_Instructions to follow_. The whole listing is to be repeated exactly. Add nothing.
[[ Given material open ]]
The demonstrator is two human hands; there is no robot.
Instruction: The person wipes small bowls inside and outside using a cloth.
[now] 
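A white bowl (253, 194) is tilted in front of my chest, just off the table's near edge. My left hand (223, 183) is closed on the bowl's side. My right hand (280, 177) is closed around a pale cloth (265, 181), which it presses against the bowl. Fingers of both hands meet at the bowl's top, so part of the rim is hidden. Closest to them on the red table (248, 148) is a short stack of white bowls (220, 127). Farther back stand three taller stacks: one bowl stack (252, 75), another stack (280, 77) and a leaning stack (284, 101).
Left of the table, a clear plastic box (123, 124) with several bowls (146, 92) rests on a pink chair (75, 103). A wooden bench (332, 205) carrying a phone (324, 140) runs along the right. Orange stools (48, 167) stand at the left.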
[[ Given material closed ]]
_Expected answer_.
The demonstrator is two human hands; there is no robot.
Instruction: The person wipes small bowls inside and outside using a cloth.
[now] 
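A white bowl (253, 194) is tilted in front of my chest, just off the table's near edge. My left hand (223, 183) is closed on the bowl's side. My right hand (280, 177) is closed around a pale cloth (265, 181), which it presses against the bowl. Fingers of both hands meet at the bowl's top, so part of the rim is hidden. Closest to them on the red table (248, 148) is a short stack of white bowls (220, 127). Farther back stand three taller stacks: one bowl stack (252, 75), another stack (280, 77) and a leaning stack (284, 101).
Left of the table, a clear plastic box (123, 124) with several bowls (146, 92) rests on a pink chair (75, 103). A wooden bench (332, 205) carrying a phone (324, 140) runs along the right. Orange stools (48, 167) stand at the left.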

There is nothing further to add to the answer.